De acordo com os dados da Antra, Luísa e Keila fazem parte dos 90% da população trans que tem a prostituição como fonte de renda. Com total consciência dos riscos que esse expressivo contingente de pessoas está exposto diante da pandemia, a entidade preparou uma cartilha com orientações, sobretudo, para aquelas que não podem se isolar. “Conversando com várias delas, nós chegamos ao entendimento que não é simples dizer para que fiquem em casa. Pensamos, então, de que forma poderíamos minimizar o impacto do coronavírus para aquelas que, porventura, têm uma necessidade extrema de estar na rua”, explica Bruna Benevides, secretária de Articulação Política da Antra. O material pode ser conferido aqui.

Quarentena negada

Mulheres e homens que não possuem autonomia sobre a própria atividade estão também entre os casos em que a exposição é inevitável, mesmo no contexto atual. O caso de Luísa é diferente. Ela mora em um terreno que comprou com o dinheiro conquistado ao longo dos anos. Mesmo reclamando das condições da casa, – “a telha está velha e entra água quando chove” – ela trabalha por conta própria, sem sofrer exploração. Realidade distante de muitas prostitutas que vivem em albergues ou quitinetes mantidas por cafetões ou cafetinas que, apesar do avanço da pandemia e a necessidade da quarentena, estão exigindo o pagamento das diárias e obrigando-as a trabalhar, conforme noticiado pela imprensa local de Cuiabá, em Mato Grosso.
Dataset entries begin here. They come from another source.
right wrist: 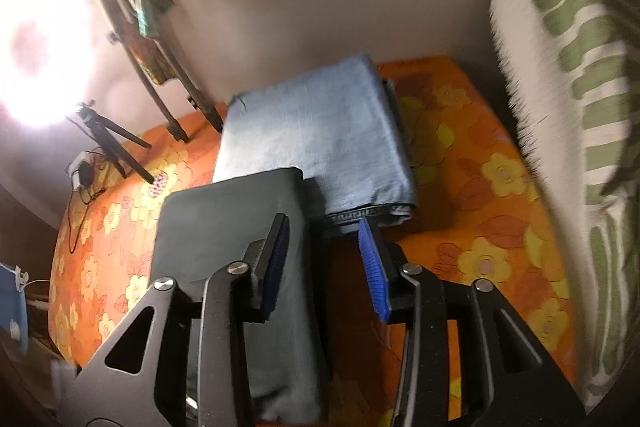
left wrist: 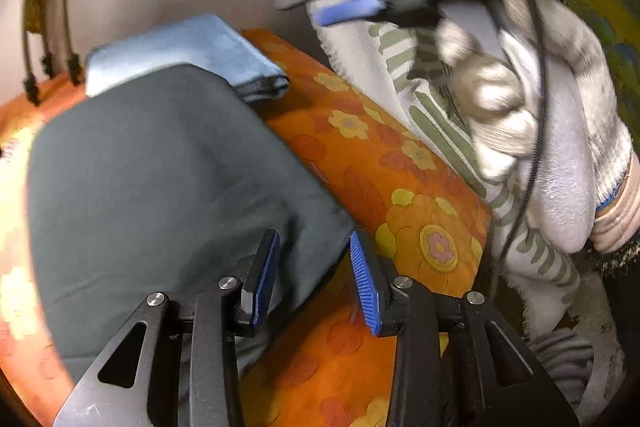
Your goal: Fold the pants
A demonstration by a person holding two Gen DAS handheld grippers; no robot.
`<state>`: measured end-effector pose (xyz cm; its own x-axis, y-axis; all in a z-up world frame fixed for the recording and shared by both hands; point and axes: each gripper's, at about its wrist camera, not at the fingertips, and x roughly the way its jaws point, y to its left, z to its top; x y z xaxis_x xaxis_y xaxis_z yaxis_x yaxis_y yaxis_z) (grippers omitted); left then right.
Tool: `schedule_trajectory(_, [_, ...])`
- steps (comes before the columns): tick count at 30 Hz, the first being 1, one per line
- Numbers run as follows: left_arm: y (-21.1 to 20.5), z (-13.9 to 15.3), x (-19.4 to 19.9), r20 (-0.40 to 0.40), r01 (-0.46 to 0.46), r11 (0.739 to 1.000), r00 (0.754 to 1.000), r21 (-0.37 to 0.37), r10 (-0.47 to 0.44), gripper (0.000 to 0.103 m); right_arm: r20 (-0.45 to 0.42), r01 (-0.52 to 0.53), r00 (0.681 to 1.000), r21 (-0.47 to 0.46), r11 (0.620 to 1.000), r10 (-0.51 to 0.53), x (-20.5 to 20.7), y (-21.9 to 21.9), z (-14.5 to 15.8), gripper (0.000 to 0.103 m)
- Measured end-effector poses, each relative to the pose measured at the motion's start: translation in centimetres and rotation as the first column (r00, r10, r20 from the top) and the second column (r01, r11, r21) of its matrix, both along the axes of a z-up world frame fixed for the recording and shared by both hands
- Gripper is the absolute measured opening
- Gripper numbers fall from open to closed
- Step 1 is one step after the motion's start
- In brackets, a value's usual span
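Dark grey-green folded pants [left wrist: 160, 167] lie on the orange flowered bed cover [left wrist: 360, 155]. They also show in the right wrist view [right wrist: 224, 227]. My left gripper [left wrist: 314, 259] is open and empty, just above the pants' right edge. My right gripper [right wrist: 324, 247] is open and empty, above the pants' far right corner. It shows blurred at the top of the left wrist view [left wrist: 348, 9], held by a gloved hand [left wrist: 520, 99].
A folded light blue garment [right wrist: 320, 135] lies behind the dark pants against the wall. A white and green striped cloth [right wrist: 568, 87] hangs at the right. A small tripod [right wrist: 108, 139] and cables stand at the left, near a bright lamp.
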<state>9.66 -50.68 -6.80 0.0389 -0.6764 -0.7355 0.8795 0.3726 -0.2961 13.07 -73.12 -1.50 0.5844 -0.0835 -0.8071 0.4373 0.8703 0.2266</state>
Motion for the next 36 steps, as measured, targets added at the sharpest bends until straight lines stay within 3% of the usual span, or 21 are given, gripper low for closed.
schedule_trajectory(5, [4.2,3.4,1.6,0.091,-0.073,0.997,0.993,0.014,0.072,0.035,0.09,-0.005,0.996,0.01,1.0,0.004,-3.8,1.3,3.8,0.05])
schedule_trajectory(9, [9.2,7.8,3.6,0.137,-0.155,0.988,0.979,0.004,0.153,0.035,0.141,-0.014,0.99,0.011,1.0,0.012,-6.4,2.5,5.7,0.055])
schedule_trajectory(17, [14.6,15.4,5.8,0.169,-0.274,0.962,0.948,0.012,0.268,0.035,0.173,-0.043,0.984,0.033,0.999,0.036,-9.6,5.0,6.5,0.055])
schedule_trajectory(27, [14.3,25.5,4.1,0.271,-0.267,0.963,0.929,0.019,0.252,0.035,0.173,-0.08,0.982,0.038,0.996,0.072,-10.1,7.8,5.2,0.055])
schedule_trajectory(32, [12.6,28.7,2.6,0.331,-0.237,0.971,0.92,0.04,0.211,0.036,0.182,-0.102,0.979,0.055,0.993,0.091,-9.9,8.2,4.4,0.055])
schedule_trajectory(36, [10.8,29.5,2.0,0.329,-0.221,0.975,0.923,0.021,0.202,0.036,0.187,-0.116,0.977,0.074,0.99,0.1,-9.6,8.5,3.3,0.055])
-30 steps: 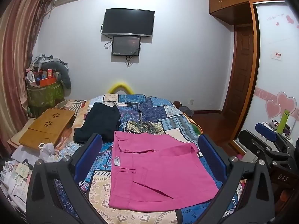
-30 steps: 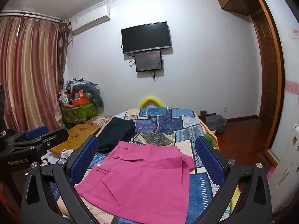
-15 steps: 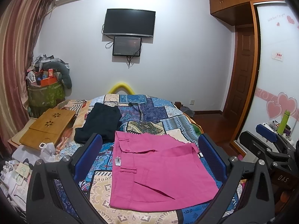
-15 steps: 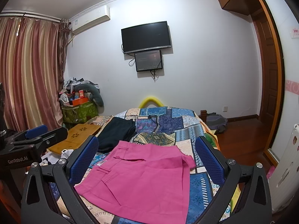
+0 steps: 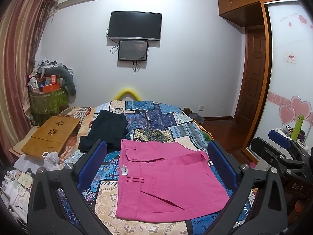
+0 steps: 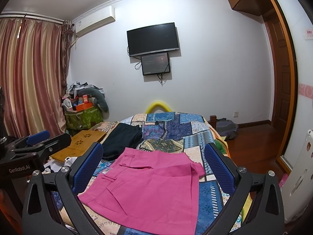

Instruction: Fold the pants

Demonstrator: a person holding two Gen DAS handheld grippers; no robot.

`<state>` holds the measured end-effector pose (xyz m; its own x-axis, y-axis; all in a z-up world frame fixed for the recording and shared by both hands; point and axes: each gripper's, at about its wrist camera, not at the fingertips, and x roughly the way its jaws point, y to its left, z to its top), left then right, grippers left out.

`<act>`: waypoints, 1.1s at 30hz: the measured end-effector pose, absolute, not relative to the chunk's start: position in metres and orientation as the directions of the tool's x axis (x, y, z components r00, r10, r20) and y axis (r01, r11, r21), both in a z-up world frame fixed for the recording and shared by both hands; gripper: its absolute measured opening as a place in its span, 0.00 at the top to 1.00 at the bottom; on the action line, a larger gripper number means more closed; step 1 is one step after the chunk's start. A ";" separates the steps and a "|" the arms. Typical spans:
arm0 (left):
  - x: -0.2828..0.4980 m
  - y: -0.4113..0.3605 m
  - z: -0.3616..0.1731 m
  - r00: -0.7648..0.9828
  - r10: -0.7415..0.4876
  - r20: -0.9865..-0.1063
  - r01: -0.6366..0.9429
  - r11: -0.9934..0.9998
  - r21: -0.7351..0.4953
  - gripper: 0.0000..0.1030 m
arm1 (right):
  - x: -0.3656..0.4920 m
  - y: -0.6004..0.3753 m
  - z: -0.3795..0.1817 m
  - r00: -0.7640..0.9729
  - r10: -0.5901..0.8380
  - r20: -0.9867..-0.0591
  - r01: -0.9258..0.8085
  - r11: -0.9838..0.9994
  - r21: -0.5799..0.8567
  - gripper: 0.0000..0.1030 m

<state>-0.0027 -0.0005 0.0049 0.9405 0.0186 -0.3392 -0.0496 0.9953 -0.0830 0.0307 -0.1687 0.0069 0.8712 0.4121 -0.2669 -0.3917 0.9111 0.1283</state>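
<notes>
Pink pants (image 5: 166, 178) lie folded into a flat rectangle on the patchwork bedspread (image 5: 156, 121), waistband and white label to the left. They also show in the right wrist view (image 6: 148, 188). My left gripper (image 5: 156, 162) is open and empty, held above the near part of the pants. My right gripper (image 6: 153, 160) is open and empty, held above them from the right. The right gripper's body (image 5: 283, 156) shows at the right of the left wrist view, the left one's body (image 6: 29, 152) at the left of the right wrist view.
Dark folded pants (image 5: 106, 131) lie on the bed behind the pink ones. A wooden lap desk (image 5: 50, 135) and clutter sit left of the bed. A green bin (image 5: 49, 101) stands in the corner. A door (image 5: 252, 82) and wooden floor are right.
Both grippers stay open and nearly still. The left wrist view has drifted slightly; the pink pants have not moved.
</notes>
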 end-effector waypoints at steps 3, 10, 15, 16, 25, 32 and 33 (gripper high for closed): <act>-0.003 -0.001 0.005 0.940 0.014 -0.340 -0.046 0.995 -0.088 0.00 | 0.031 -0.169 0.007 0.871 0.413 -0.267 -0.393 0.911 0.127 0.00; -0.002 -0.001 0.006 0.941 0.014 -0.339 -0.046 0.995 -0.087 0.00 | 0.030 -0.170 0.008 0.871 0.413 -0.266 -0.392 0.911 0.129 0.00; -0.001 -0.001 0.005 0.941 0.013 -0.338 -0.044 0.995 -0.085 0.00 | 0.029 -0.170 0.009 0.871 0.412 -0.267 -0.392 0.911 0.128 0.00; -0.001 -0.001 0.004 0.941 0.013 -0.337 -0.044 0.995 -0.084 0.00 | 0.030 -0.170 0.009 0.871 0.412 -0.267 -0.392 0.911 0.128 0.00; -0.002 -0.002 0.002 0.944 0.011 -0.331 -0.040 0.996 -0.080 0.00 | 0.030 -0.171 0.011 0.872 0.411 -0.266 -0.390 0.912 0.129 0.00; -0.002 -0.002 0.002 0.944 0.011 -0.330 -0.039 0.996 -0.079 0.00 | 0.030 -0.172 0.011 0.872 0.411 -0.266 -0.391 0.911 0.129 0.00; -0.002 -0.002 0.002 0.944 0.012 -0.330 -0.041 0.996 -0.079 0.00 | 0.030 -0.171 0.011 0.872 0.411 -0.265 -0.391 0.911 0.129 0.00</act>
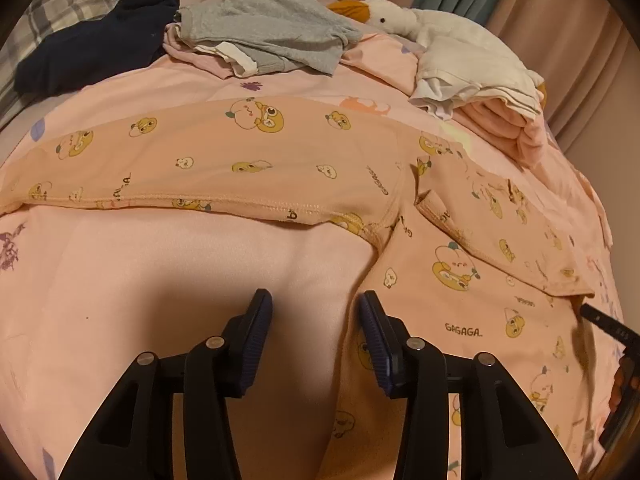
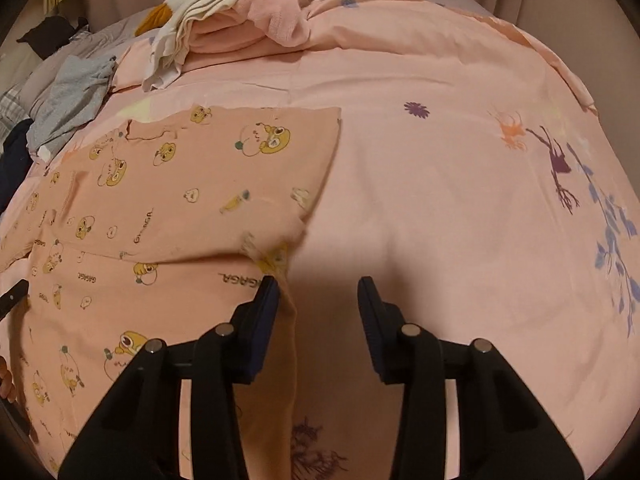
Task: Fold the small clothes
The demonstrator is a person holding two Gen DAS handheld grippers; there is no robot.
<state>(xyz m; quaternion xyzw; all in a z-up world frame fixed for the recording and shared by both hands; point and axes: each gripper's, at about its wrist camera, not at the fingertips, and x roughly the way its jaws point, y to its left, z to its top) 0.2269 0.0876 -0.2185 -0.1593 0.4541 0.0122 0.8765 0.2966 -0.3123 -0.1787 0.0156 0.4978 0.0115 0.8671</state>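
Pink floral bedsheet (image 2: pixel 440 184): peach cartoon-print cotton top (image 1: pixel 248 152) spread flat, one sleeve folded in. Left gripper (image 1: pixel 315 312), right gripper (image 2: pixel 318 296) wide open, empty. Grey, navy garments unfolded.

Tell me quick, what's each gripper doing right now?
Left gripper: open, empty, over the peach cartoon-print cotton shirt.
Right gripper: open, empty, at that shirt's edge.

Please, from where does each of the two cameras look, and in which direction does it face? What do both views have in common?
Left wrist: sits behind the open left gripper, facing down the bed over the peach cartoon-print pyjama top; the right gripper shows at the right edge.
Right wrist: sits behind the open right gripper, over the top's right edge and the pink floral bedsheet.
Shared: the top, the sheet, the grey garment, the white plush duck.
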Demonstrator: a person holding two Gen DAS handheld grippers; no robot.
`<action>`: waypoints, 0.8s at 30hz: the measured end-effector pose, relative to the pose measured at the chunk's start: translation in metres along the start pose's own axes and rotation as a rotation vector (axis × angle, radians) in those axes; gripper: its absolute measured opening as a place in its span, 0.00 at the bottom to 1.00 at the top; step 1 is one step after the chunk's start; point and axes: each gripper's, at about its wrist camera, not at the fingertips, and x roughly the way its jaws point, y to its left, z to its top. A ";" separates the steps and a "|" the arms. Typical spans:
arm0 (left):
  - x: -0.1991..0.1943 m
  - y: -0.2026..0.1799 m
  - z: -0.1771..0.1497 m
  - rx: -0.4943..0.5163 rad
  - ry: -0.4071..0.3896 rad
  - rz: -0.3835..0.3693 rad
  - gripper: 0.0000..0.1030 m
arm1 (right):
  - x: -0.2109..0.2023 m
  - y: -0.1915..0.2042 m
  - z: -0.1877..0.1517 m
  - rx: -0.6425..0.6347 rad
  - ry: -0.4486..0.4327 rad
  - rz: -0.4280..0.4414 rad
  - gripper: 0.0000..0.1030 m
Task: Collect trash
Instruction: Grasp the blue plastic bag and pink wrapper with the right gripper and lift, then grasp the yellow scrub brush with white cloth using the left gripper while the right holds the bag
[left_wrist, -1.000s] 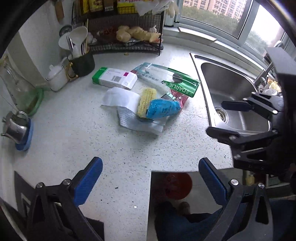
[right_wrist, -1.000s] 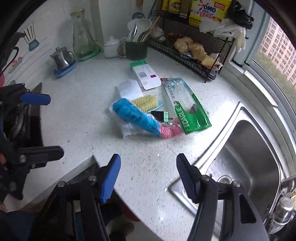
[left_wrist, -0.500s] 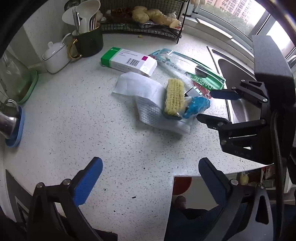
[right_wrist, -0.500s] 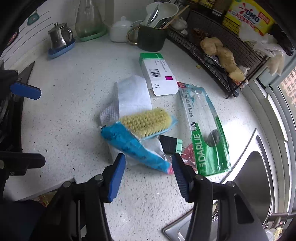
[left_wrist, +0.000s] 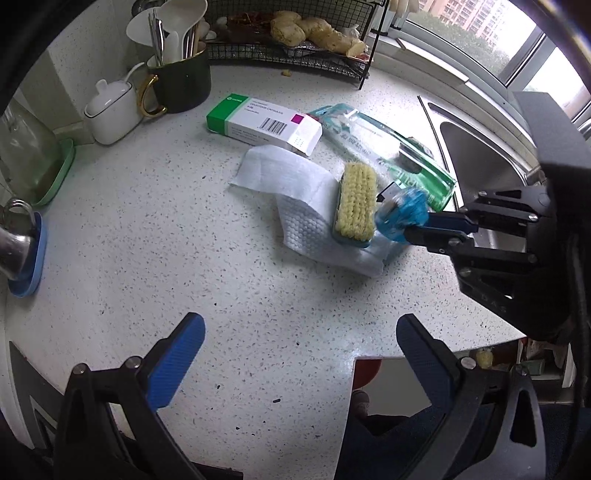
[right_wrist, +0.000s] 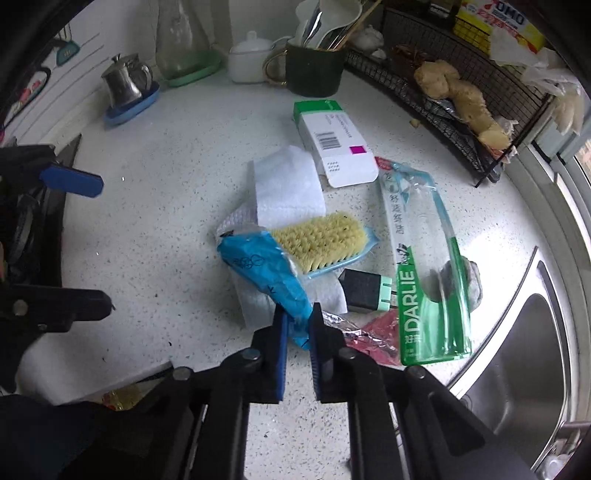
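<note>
A pile of trash lies on the speckled counter: a blue plastic wrapper (right_wrist: 266, 269), white paper towels (right_wrist: 286, 188), a green-and-white box (right_wrist: 334, 142), a green Darlie package (right_wrist: 424, 273) and a red foil wrapper (right_wrist: 373, 332). A yellow scrub brush (right_wrist: 323, 238) and a black charger (right_wrist: 364, 290) lie among them. My right gripper (right_wrist: 297, 345) is shut on the near end of the blue wrapper; it also shows in the left wrist view (left_wrist: 400, 214). My left gripper (left_wrist: 299, 354) is open and empty above the counter's front edge, well short of the pile.
A steel sink (right_wrist: 517, 373) lies right of the pile. At the back stand a dark mug of utensils (left_wrist: 183, 79), a white sugar pot (left_wrist: 112, 110), a wire rack (left_wrist: 295, 44) with ginger, a glass jar (right_wrist: 183, 40) and a small steel pot (right_wrist: 127, 83).
My right gripper moved down to the pile and closed its fingers on the blue wrapper. My left gripper moved closer over the counter and stays open.
</note>
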 end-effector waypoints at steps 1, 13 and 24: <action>0.000 0.000 0.001 0.001 0.000 0.000 1.00 | -0.004 -0.001 -0.001 0.014 -0.010 0.002 0.07; 0.007 -0.024 0.025 0.075 0.002 -0.032 1.00 | -0.055 -0.039 -0.012 0.293 -0.087 0.067 0.06; 0.043 -0.041 0.077 0.185 0.037 -0.036 0.98 | -0.072 -0.064 -0.042 0.561 -0.064 0.097 0.06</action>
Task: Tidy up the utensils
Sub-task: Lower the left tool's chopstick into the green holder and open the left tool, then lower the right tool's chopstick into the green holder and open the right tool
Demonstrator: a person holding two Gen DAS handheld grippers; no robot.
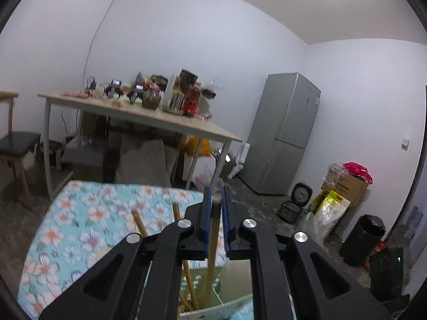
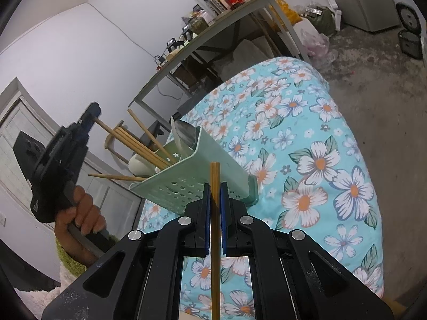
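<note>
A pale green utensil holder (image 2: 197, 170) stands on the floral tablecloth (image 2: 307, 144), with several wooden chopsticks (image 2: 138, 144) and a white spoon (image 2: 177, 136) in it. My right gripper (image 2: 215, 192) is shut on a wooden chopstick (image 2: 215, 240), held just in front of the holder. My left gripper (image 1: 215, 202) is shut on another chopstick (image 1: 213, 245) whose lower end reaches down into the holder (image 1: 226, 304). The left gripper also shows in the right wrist view (image 2: 89, 114), up and left of the holder. Two more chopsticks (image 1: 138, 222) stick up beside it.
Beyond the floral-covered table (image 1: 88, 213) stands a wooden table (image 1: 149, 117) crowded with jars and boxes. A chair (image 1: 18, 144) is at the left. A grey fridge (image 1: 285, 133), boxes, a black bin (image 1: 365, 237) and pots stand on the floor at the right.
</note>
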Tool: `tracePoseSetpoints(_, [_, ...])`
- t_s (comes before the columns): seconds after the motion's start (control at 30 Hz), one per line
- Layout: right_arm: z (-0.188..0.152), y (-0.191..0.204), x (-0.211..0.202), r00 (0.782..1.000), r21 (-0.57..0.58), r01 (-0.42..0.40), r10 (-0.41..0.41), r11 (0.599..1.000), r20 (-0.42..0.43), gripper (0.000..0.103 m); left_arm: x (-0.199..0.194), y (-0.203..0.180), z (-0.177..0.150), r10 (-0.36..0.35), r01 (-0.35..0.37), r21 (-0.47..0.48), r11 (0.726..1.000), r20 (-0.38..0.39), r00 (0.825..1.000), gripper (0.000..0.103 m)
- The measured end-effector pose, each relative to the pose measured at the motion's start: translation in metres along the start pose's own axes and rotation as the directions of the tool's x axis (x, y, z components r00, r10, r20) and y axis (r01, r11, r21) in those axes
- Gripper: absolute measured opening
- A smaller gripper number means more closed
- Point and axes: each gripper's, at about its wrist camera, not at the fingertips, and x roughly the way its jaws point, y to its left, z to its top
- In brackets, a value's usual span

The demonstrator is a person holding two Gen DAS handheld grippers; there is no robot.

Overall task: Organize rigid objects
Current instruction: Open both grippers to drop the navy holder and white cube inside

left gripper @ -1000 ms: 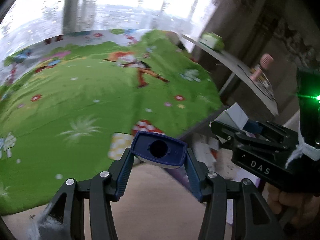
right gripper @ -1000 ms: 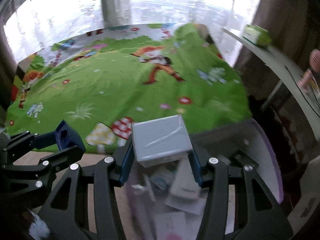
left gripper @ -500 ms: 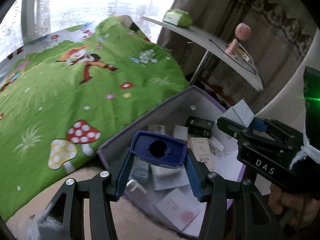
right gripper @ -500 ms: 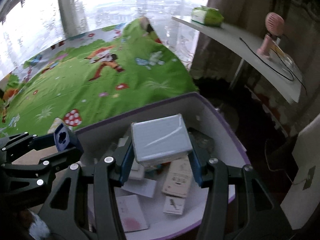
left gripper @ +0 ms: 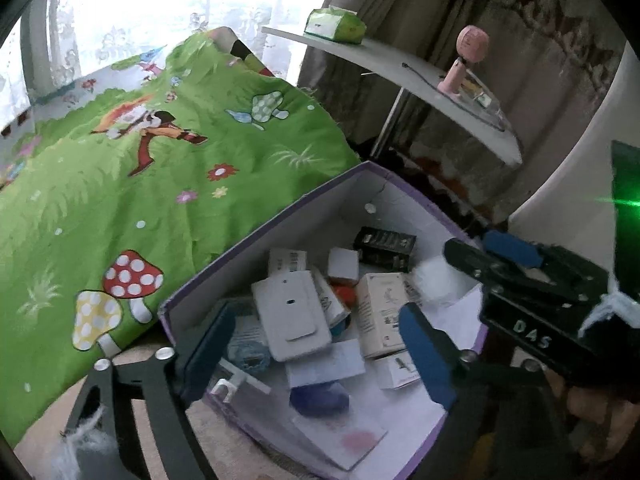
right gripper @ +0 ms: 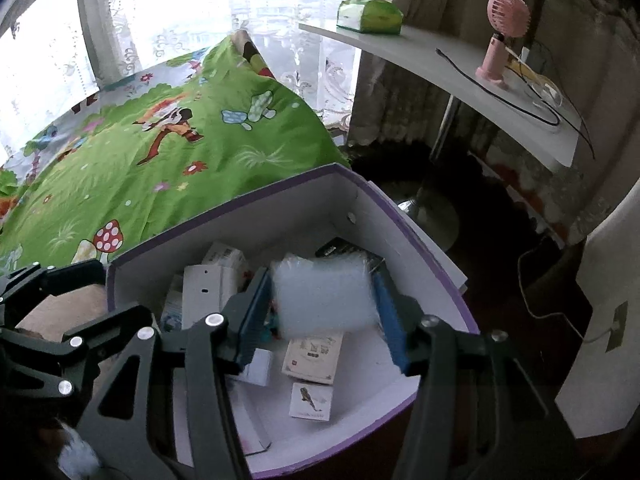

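A purple-edged white box (left gripper: 304,204) (right gripper: 424,240) holds several small cartons and cards. My left gripper (left gripper: 316,360) is open and empty above its near side; a blurred dark blue object (left gripper: 318,398) lies in the box just below it. My right gripper (right gripper: 320,316) is open over the box's middle; a blurred grey-white box (right gripper: 324,292) sits loose between its blue pads, apart from both. The right gripper also shows in the left wrist view (left gripper: 476,256), with a white blur (left gripper: 434,280) beneath it.
A bed with a green cartoon cover (left gripper: 140,184) (right gripper: 160,140) borders the box on the left. A white shelf (right gripper: 460,76) at the right carries a green tissue pack (right gripper: 368,16) and a pink fan (right gripper: 502,40). Dark floor lies beyond the box.
Both grippers have opened over the purple box. The dark blue object has left the left gripper and the grey-white box has come free of the right gripper's pads.
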Motion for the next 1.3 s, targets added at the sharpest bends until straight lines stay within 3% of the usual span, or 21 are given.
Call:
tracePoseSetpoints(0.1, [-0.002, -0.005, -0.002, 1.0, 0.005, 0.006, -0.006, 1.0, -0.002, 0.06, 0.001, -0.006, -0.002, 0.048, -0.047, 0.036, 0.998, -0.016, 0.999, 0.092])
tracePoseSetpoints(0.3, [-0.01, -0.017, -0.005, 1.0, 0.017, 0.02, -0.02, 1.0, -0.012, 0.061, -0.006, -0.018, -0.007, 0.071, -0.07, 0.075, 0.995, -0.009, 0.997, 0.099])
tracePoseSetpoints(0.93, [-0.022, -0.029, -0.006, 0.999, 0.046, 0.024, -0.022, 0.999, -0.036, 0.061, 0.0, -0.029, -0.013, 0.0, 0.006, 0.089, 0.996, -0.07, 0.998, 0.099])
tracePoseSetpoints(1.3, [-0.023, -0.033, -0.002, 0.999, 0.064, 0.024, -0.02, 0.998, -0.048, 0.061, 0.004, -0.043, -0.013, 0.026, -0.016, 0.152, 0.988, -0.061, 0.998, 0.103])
“A exploração acontece porque a maioria são jovens em vulnerabilidade e muitas pessoas aproveitam a força de trabalho delas. Indicamos que as meninas se posicionem, que se organizem de outras formas para que não estejam mais submetidas à exploração e que possam ter na sua profissão a subsistência garantida, sem a interferência de terceiros. Neste contexto, pedimos que façam denúncias, que colham provas materiais, que contem conosco para analisar esses casos e contribuir para que não sejam submetidas à violência”, explica Bruna Benevides, da Antra.